Immigration to Florida
The views expressed on this page are those of individual authors and may not reflect the views of the U.S. government. The information contained herein should be used for information purposes only.
Florida is the third largest state in the country and the seventh fastest growing state in the United States. Between 1990-2000, Florida experienced a 23.5 percent population growth which translated into three million additional people. Currently, Florida is home to 16 million people. The Census Bureau has projected that Florida’s population will grow by 26 percent between 2000-2025, amounting to 20,710,000 people. Florida is currently the fourth largest state in terms of population in the United States, and it is expected to eventually pass the third largest state, New York, behind California and Texas.
As the seventh fastest growing state in the United States, Florida has received more than three million new residents in the last ten years; immigrants account for approximately one-third of this figure. This increase is larger than the states entire population in 1950. The increase in the foreign-born population accounted for 61 percent of the state’s overall population increase during the 1990s. As the fourth largest state, Florida is home to 2.7 million, or 17 percent, foreign-born residents. Florida constitutes nine percent of the country's total foreign-born population, and is six percent higher than the national average.

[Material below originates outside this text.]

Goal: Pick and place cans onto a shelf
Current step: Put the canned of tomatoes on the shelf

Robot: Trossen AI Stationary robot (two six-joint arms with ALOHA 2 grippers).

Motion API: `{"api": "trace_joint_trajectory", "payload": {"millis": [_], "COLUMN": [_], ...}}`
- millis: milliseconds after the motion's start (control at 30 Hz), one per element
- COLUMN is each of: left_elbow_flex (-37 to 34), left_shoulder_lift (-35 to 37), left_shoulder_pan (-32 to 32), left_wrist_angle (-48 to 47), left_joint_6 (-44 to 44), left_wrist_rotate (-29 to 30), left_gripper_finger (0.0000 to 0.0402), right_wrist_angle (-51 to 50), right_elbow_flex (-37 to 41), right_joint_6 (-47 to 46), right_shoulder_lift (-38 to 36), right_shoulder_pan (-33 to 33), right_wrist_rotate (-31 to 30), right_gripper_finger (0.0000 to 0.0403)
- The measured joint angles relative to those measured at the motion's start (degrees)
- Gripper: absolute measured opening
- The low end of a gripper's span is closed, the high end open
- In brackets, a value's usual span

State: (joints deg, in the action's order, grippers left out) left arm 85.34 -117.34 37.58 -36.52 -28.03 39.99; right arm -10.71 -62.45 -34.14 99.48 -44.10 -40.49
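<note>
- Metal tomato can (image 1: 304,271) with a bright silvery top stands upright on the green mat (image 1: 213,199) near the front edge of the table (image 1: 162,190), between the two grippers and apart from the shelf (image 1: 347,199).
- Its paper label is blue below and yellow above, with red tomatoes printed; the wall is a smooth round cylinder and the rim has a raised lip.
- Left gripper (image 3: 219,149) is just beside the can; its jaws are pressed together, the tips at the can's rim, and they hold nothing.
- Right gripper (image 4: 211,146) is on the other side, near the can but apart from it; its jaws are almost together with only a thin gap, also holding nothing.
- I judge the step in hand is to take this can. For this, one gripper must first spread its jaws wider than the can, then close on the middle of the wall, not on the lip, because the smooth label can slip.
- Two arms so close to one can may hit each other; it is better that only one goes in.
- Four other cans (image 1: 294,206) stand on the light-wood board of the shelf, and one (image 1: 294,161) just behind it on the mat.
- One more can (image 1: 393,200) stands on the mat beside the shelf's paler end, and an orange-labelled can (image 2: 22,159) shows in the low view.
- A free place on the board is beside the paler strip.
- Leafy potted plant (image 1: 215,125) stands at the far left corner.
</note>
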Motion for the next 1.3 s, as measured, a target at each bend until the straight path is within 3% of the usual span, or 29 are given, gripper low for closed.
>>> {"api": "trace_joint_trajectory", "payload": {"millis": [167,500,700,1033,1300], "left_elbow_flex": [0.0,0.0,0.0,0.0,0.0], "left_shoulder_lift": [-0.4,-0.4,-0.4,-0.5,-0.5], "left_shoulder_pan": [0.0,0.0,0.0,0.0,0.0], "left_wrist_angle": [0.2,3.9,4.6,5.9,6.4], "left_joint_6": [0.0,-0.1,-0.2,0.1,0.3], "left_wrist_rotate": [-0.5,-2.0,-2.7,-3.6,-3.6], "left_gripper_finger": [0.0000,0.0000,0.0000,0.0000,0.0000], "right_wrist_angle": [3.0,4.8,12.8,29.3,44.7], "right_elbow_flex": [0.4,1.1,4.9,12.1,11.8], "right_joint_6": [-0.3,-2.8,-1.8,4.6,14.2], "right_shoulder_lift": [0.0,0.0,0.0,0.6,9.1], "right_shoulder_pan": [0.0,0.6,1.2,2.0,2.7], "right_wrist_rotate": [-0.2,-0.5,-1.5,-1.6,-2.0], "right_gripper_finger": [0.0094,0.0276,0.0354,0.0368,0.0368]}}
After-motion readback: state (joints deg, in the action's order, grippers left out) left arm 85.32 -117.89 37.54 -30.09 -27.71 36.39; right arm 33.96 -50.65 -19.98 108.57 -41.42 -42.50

Illegal Immigration to Florida
According to the Migration Policy Institute, more than 700,000 illegal immigrants currently reside in Florida. This constitutes an increase of 100 percent since 1996. Many illegal migrant workers spend six to nine months out of the year in Immokalee fields picking crops. In order to alleviate illegal immigration to the state, Florida dispersed state funds to invest in overseas development and trade programs, hoping to keep potential immigrants out of Florida. In the summer of 1994, at a rate of 1,000 immigrants a day, 32,000 Cuban rafters started coming ashore in Key West. After years of complaints that the government were not doing enough, Florida sued the federal government for failing to stop illegal immigration and tried to get governmental funds to help with the costs of illegal immigration. Although the lawsuit was unsuccessful, the Justice Department released $18 million to Florida to assist in the Florida Immigration Initiative. This legislation dictates that illegal re-entries are to be handled by federal prosecutors after data is released from Florida law enforcement agencies. In 1999, Florida requested compensation of $56 million from the federal government (under the federal State Criminal Alien Assistance Program, or SCAAP) towards the incarceration of illegal immigrants. Florida taxpayers were responsible for the additional $34.4 million as the federal government only paid $21.6 million in compensation. Florida hospitals also feel the financial strains of illegal immigration. Federal law dictates that, hospitals cannot refuse emergency care to anyone, regardless of immigration status. Thus, many hospitals end up footing the bill for services provided to those that are in the country illegally as well as those that are unable to pay. It is not uncommon for illegal immigrants to use emergency rooms as a source of primary medical care and routine medical visits, as many of them cannot qualify for social programs and they often work in low-wage jobs with no health benefits.
Immigration to Florida causes a Housing and Water Shortage
Although Florida sits on hundreds of wetlands and lakes, receives more than 50 inches of rainfall a year, and sits atop of enormous underground aquifers, the state has severe water supply problems. With more people moving into the state, it is predicted that water use will increase by 30 percent between 1995-2020. Unless new water sources are discovered or population growth slows, it is projected that the water supply in Central Florida will dry up within five years. Plans to combat the decreasing water reserves include increasing the use of treated sewage water on lawns (as opposed to using drinking water), building a massive reservoir, and turning seawater into drinking water. With the loss of groundwater comes the loss of disappearing open space. As more land is being paved over, such as the Everglades, not only does Florida lose trees and nature, but the opportunity to use soil as replenishment for groundwater. This translates into a loss of between 7.3-17 million of gallons of water per year. Devastating the Florida Bay and the Keys, the polluted runoff from agriculture and asphalt continues to flow.
An increase in population commonly results in severely crowded housing. Florida is no exception, and the state is driven by immigrants who come looking for jobs but can often not afford rent. As a result, families often resort to living together in very crowded accommodations. In fact, it is estimated that 11 percent of all households are severely crowded. Florida’s cities are also extremely crowded, putting strains on community services which include social programs, schools, and even trash collection. The enrollment for public elementary and high school increased 35 percent between 1990 and 2000. Florida’s ratio of students per teacher is 18.4 which is the seventh highest ratio in the country and 15 percent higher than the national average. Although additional schools are being constructed, the demand for additional construction is being halted as no affordable land is available. It is common for Florida public schools to have classrooms in mobile trailers on the school property in order to try to alleviate school overcrowding. With overcrowded public schools, legislators are considering paying for students to attend private schools. While six percent of Florida's children are foreign-born, 28 percent have immigrant parents. With a high immigration rate, population growth often exceed projections. In Florida, an extra $500 million has been needed to pay for exceeded projections for the tens of thousands of students not originally accounted for. In fact, in order to keep up with the influx of foreign-born students, one elementary school per month needs to be built in the state.